(DATASET EXTRACT Opens)

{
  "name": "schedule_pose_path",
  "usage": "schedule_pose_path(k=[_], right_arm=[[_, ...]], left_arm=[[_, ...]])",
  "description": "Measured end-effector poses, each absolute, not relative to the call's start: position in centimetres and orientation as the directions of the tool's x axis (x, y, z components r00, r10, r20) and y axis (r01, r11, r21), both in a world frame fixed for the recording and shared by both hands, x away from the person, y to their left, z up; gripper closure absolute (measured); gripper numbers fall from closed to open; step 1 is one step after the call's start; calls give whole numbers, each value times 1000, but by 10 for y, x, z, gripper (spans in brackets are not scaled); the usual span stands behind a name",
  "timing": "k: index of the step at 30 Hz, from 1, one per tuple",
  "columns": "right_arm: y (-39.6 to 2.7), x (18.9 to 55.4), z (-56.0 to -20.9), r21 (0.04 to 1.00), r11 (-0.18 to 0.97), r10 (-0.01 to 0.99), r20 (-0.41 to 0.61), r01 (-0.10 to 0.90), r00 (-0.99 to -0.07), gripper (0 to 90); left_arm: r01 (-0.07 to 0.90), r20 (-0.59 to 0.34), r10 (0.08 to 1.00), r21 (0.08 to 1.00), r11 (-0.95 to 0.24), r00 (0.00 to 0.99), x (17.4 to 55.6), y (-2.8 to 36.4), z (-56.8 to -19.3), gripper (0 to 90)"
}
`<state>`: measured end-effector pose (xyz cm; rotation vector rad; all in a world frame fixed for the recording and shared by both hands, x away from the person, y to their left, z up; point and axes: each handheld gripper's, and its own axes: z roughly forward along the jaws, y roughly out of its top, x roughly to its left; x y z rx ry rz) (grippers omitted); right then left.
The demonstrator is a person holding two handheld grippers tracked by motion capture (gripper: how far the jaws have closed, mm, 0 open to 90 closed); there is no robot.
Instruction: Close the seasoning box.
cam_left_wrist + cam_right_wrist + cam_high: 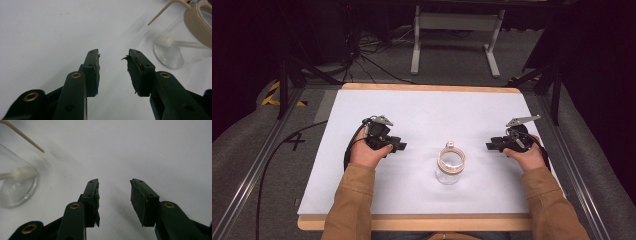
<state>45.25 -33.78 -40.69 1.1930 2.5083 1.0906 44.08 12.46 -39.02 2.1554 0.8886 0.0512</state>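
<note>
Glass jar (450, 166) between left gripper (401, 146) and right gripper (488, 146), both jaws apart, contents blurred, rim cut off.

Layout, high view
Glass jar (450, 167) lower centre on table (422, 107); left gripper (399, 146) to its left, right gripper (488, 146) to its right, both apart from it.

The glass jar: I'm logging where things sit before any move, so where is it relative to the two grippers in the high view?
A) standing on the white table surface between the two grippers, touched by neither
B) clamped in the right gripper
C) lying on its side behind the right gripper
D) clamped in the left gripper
A: the glass jar stands upright on the white table surface, with the left gripper and right gripper open on either side of it.
</note>
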Motion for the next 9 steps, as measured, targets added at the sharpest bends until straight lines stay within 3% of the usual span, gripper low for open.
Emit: schedule_pose_path(k=[9], right_arm=[[-339, 457, -425, 626, 440, 747, 142, 644, -649, 583]], left_arm=[[591, -219, 628, 652, -475, 747, 445, 125, -399, 603]])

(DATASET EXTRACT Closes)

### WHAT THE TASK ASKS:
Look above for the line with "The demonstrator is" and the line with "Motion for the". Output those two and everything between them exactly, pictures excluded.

### EXERCISE SOLUTION:
The demonstrator is a person holding two handheld grippers tracked by motion capture (gripper: how far the jaws have closed, mm, 0 open to 90 closed); there is no robot.
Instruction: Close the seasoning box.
cam_left_wrist + cam_right_wrist + cam_high: 
<state>45.25 -33.78 -40.69 1.1930 2.5083 1.0906 44.08 12.46 -39.02 2.1554 0.8886 0.0512</state>
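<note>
Glass jar (450, 166) between left gripper (401, 146) and right gripper (488, 146), both jaws apart, contents blurred, rim cut off.

Layout, high view
Glass jar (450, 167) lower centre on table (422, 107); left gripper (399, 146) to its left, right gripper (488, 146) to its right, both apart from it.

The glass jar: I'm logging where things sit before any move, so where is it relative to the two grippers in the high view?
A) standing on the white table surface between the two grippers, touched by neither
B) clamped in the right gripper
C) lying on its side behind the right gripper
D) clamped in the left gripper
A: the glass jar stands upright on the white table surface, with the left gripper and right gripper open on either side of it.
</note>
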Motion for the next 9 steps, as measured, targets added at the sharpest bends until straight lines stay within 3% of the usual span, gripper low for open.

Nothing more belongs to this exercise.